Editorial
Bolivia, horas decisivas
Primero, los datos esenciales del problema: el presidente Carlos Mesa convocó por decreto, para octubre, la Asamblea Constituyente, que debería decidir qué se hace con los hidrocarburos y las elecciones autonómicas, que el Congreso, convocado para el martes, no parece decidido a unir en sus resoluciones. Pero el decreto es anticonstitucional, pues una Constituyente sólo puede ser decidida por el Parlamento, y en éste los partidos de derecha están actualmente sobrerrepresentados, ya que la composición del cuerpo es anterior a los acontecimientos de octubre pasado (destitución y huida del presidente Gonzalo Sánchez de Lozada a Estados Unidos). Por eso el poder de los movimientos sociales y de las calles y zonas rurales desconoce al de las instituciones (Parlamento y Presidencia). Mesa, por consiguiente, no tiene fuerza para imponerse al Congreso, que no se sabe si refrendará su decreto, y además no es ni siquiera reconocido por los movimientos sociales campesinos, indígenas, obreros, vecinales, que siguen con sus huelgas y han aislado ocho de los nueve departamentos del país mediante más de 40 cortes de rutas. Al mismo tiempo, la oligarquía de Santa Cruz no quiere la Asamblea Constituyente en octubre y está dispuesta a convocar en agosto un referéndem autonómico que impondría, de hecho, una forma de separatismo, pues implicaría el disfrute en la región cruceña, donde están los pozos, de la riqueza petrolera boliviana. Los empresarios y las grandes empresas extranjeras (y, naturalmente, la embajada de Estados Unidos) coinciden con esa posición de rechazo a una solución parlamentaria o a una futura decisión legal en la Asamblea Constituyente. El presidente Mesa podría, por tanto, verse obligado a renunciar por cuarta vez, pero ahora definitivamente, o podría convocar a elecciones anticipadas, enfrentándose a los partidos que ahora lo apoyan como mal menor, contra los movimientos sociales, y a los empresarios y la oligarquía cruceña.

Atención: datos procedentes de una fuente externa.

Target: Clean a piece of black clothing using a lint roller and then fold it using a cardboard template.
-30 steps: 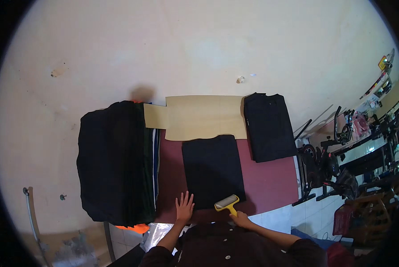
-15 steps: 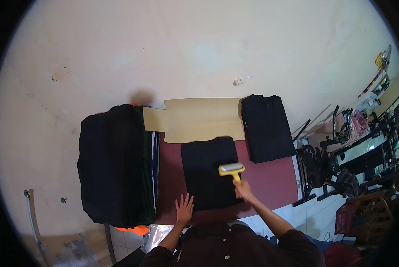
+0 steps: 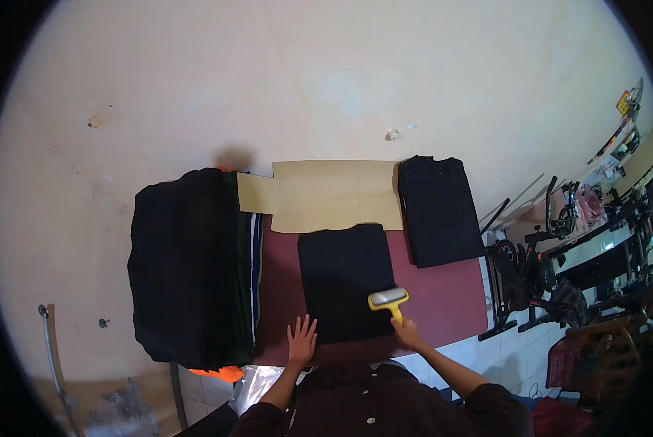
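A folded black cloth (image 3: 345, 273) lies flat in front of me on a dark red tabletop (image 3: 443, 298). My right hand (image 3: 407, 332) is closed around the yellow handle of a lint roller (image 3: 389, 297). Its pale cylinder is over the cloth's right edge, low down; whether it touches the fabric I cannot tell. My left hand (image 3: 302, 340) rests with fingers spread at the cloth's lower left corner, partly on the tabletop.
At the left stands a tall pile of folded dark fabric (image 3: 188, 269). Tan cardboard (image 3: 334, 195) covers the table's back by the wall. Another black folded stack (image 3: 441, 211) sits at the back right. An exercise bike (image 3: 530, 269) stands on the floor to the right.
My right hand has drawn the lint roller toward me and slightly to the right, down the cloth. The left hand stays in place.
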### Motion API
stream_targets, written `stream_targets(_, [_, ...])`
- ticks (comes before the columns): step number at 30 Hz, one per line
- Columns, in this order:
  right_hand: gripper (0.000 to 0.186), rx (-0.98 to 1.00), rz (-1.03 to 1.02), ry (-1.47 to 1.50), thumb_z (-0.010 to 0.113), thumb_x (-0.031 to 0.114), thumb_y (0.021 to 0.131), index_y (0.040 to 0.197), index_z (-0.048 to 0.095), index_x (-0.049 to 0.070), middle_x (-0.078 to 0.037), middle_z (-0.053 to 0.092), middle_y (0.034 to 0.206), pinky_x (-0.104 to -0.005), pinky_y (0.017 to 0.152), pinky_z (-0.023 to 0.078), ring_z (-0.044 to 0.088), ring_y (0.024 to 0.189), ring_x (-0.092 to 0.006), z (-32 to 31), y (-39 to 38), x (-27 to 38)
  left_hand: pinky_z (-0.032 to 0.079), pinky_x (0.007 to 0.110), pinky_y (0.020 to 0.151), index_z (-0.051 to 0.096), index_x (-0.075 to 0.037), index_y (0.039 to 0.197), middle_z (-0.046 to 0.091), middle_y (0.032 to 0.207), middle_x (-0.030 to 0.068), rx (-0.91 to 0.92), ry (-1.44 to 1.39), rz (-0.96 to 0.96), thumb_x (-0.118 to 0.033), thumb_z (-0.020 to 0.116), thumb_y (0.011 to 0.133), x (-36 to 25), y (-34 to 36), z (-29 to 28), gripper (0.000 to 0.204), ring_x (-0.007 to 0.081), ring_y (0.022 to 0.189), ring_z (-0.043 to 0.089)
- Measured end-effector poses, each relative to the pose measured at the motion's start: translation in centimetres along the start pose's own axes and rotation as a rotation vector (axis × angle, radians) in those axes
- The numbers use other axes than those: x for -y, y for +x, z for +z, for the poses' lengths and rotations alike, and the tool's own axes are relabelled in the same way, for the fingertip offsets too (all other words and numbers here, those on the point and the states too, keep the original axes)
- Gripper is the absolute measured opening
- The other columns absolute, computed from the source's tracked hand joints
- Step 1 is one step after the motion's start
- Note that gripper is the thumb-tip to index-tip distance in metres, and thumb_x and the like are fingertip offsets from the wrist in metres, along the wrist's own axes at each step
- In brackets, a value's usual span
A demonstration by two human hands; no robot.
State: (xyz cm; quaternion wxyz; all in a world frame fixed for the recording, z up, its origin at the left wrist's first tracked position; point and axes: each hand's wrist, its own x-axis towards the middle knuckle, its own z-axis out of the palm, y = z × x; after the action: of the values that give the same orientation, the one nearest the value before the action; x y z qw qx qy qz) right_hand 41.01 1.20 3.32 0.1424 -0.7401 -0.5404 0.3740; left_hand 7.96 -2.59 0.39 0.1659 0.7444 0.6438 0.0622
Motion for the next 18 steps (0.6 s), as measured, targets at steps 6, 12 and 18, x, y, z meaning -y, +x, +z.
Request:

El poder estatal flota, pues, en el aire, y está dividido entre los movimientos sociales y los llamados "poderes fácticos". El eje de la balanza está en las fuerzas armadas, que en octubre pasado no encontraron la fuerza y la unidad suficientes como para reprimir masivamente en defensa de Sánchez de Lozada y ahora están prácticamente en estado de asamblea. En el sector popular las consignas centrales son cada vez más la estatización del gas y del petróleo, la renuncia de Mesa y la convocatoria de la Asamblea Constituyente, mientras en Santa Cruz y en la derecha predomina crecientemente el racismo antindígena y la organización de grupos de choque. Si las huelgas, cortes de rutas, manifestaciones y movilizaciones impusieran la Asamblea Constituyente a pesar del Congreso, la derecha podría desconocer esa solución y la unidad geográfica y política del país estaría amenazada. Si el Congreso avalase, en cambio, el decreto de Mesa, o éste convocase a elecciones anticipadas, muy probablemente la derecha se dividiría entre quienes buscarían ganar tiempo para decidir en la Constituyente y ganar algunos referendos autonómicos con apoyo de Brasilia, Buenos Aires y Washington, y quienes, por el contrario, rechazarían toda postergación del enfrentamiento y de las decisiones.
El pueblo boliviano rechazó en Cochabamba, con su acción, que el agua fuese propiedad extranjera y exige ahora, siempre con su acción, que los hidrocarburos sean bolivianos. Las clases subalternas actúan como poder en las rutas y calles de Bolivia, buscando cambiar el poder a escala nacional y construir el país sobre otras bases. Las dominantes, por el contrario, quieren conservar por la fuerza la Bolivia del pasado, que comenzó a ser demolida en julio de 1952 y está al borde del colapso. No la OEA sino la ayuda fraterna de los países hermanos, con su colaboración y recomendaciones de paz, podría pesar para evitar que Bolivia se convierta en lo que fue la España mártir en 1936, y podría servir para contener a las fieras al acecho del separatismo y de la dictadura militar.